▼
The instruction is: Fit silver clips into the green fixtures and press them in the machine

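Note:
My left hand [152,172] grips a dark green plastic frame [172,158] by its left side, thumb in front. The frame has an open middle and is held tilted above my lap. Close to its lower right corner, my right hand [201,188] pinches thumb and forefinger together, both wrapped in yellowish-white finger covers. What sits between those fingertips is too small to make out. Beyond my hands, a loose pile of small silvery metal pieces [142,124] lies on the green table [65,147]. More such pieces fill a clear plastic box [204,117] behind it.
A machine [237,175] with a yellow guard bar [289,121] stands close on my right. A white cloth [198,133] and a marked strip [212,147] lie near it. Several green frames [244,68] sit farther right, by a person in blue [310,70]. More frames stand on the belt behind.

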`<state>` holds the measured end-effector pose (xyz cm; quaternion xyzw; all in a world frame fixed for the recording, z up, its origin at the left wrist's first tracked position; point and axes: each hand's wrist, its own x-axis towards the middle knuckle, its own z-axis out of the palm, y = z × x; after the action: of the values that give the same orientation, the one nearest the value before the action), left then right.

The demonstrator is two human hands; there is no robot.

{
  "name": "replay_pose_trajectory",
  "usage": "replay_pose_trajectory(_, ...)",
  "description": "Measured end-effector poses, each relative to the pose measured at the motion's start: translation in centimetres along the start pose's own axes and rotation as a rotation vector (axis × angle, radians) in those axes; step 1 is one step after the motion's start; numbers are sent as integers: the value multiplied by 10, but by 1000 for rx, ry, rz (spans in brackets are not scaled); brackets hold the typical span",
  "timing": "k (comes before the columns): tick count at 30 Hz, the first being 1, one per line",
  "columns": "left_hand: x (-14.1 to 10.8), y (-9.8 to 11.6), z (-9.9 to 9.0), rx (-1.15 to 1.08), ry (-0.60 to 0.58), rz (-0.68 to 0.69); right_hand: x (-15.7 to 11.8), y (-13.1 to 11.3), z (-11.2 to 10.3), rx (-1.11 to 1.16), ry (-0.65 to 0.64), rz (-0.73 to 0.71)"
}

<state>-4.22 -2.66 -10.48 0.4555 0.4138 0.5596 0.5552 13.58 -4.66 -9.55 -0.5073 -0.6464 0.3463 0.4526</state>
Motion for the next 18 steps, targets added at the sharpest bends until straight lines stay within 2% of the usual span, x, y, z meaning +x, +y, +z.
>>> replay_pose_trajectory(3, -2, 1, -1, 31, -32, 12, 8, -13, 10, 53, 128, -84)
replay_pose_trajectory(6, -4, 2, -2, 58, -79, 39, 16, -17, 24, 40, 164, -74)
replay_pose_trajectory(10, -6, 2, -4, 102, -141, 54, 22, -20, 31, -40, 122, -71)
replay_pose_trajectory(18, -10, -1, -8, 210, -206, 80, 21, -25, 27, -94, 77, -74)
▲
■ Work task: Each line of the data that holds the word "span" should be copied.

■ Exercise result:
  "description": "Measured end-effector poses, each relative to the pose measured at the motion's start: translation in centimetres along the start pose's own axes and rotation as a rotation vector (axis × angle, radians) in those axes; step 1 is one step after the motion's start; numbers are sent as integers: the value multiplied by 10, but by 1000 for rx, ry, rz (spans in brackets are not scaled); brackets hold the typical span",
Motion for the next 18 steps, targets added at the sharpest bends until straight lines stay within 2% of the usual span, x, y, z meaning +x, +y, +z.

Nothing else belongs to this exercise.